- Work task
Among the records below, which lines contain the string "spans"? Report them.

- Data supplied
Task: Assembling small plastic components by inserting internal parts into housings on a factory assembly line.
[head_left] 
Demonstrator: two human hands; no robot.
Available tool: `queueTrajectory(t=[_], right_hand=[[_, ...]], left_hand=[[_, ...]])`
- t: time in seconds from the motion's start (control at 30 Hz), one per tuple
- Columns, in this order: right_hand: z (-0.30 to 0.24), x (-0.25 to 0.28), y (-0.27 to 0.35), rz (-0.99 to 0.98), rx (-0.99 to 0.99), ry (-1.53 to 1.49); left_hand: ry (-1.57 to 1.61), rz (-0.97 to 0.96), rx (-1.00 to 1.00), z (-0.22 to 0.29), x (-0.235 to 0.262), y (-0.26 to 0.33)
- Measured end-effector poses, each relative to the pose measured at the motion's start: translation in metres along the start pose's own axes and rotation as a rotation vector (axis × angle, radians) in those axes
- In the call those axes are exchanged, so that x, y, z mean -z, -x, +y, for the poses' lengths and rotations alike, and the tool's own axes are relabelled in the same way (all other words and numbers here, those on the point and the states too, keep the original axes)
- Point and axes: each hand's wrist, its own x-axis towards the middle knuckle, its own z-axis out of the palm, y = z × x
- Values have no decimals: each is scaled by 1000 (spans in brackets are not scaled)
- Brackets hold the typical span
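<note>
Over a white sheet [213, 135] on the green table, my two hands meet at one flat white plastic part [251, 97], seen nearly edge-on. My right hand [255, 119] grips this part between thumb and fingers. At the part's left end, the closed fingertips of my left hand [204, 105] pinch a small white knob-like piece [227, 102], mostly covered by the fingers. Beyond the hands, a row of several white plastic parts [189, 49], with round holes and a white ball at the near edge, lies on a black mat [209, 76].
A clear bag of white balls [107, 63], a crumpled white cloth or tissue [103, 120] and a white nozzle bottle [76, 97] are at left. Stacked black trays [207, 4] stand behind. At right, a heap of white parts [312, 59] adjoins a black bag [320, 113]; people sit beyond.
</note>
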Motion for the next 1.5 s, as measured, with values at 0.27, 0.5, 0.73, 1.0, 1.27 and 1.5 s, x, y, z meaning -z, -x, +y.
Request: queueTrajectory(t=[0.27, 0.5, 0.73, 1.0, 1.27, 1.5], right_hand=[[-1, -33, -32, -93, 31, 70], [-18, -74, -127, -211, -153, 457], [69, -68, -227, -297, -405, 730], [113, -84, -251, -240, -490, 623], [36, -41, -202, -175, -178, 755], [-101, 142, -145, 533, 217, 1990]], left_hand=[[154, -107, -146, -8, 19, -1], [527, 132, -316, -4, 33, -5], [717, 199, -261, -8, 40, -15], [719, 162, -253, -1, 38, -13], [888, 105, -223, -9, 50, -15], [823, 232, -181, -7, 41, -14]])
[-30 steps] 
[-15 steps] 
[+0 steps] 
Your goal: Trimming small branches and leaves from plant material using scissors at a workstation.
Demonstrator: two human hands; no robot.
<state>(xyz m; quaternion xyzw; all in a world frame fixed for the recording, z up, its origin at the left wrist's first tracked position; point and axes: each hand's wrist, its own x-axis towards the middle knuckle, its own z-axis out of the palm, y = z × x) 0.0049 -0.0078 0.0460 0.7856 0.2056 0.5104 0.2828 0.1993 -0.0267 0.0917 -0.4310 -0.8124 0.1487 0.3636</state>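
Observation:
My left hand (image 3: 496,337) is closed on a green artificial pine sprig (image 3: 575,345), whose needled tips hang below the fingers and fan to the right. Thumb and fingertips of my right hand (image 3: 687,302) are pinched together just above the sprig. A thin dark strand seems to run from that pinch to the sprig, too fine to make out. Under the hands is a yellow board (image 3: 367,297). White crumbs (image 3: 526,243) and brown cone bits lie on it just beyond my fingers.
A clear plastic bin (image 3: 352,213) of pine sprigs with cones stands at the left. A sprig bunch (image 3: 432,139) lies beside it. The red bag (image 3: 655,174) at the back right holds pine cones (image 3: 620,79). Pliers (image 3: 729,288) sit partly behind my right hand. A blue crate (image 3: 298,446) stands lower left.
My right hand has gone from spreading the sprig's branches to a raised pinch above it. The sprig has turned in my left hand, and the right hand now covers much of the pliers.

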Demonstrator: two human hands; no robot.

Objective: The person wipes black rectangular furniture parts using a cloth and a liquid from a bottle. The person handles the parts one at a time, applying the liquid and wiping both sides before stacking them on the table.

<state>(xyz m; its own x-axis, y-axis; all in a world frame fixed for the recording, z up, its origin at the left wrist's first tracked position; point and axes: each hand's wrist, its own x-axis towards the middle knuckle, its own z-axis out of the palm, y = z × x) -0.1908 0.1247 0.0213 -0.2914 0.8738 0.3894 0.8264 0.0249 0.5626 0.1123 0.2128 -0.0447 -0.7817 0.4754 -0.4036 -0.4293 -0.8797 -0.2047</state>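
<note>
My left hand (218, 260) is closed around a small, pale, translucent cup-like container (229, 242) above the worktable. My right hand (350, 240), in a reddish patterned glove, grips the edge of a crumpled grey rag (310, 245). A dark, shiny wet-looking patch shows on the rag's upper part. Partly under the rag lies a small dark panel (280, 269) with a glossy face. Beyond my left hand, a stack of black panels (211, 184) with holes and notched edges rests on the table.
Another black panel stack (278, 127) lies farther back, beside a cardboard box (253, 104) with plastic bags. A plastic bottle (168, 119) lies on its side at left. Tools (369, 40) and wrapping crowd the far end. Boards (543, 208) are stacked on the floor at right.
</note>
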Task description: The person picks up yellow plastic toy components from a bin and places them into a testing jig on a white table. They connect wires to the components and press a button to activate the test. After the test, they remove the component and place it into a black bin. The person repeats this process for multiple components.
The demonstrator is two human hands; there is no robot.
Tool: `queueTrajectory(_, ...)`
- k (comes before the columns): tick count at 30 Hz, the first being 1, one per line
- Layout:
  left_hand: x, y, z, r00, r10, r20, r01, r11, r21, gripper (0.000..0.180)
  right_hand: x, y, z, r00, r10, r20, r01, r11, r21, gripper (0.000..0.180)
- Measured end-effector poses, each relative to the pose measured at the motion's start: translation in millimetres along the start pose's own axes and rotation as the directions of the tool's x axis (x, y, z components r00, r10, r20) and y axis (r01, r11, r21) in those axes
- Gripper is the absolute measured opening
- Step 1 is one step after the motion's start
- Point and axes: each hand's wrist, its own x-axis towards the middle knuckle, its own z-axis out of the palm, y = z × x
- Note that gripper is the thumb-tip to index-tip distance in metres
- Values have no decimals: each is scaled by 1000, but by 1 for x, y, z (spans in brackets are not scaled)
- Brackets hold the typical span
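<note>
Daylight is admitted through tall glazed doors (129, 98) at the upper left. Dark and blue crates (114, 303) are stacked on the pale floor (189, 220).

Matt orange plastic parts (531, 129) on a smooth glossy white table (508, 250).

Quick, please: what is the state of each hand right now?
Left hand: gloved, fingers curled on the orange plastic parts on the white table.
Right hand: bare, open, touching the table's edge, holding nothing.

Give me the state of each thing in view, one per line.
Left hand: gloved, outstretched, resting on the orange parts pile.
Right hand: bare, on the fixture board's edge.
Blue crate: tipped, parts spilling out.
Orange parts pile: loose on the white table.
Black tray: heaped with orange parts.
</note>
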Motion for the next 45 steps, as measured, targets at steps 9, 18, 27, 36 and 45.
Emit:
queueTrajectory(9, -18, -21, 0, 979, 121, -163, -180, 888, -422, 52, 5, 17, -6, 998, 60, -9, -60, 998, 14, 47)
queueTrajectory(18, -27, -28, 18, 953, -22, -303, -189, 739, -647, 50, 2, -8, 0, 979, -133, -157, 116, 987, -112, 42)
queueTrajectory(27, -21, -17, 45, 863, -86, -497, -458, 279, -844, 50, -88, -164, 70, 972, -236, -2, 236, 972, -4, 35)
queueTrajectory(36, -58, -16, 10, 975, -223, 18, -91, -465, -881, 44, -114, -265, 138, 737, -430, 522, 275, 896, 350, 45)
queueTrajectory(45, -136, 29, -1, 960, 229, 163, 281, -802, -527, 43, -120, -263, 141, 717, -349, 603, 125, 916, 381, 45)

- Written reply
- Values have no decimals: each is scaled by 1000 (spans in brackets are not scaled)
- Values have no decimals: each is scaled by 1000, but by 1 for x, y, z (spans in brackets are not scaled)

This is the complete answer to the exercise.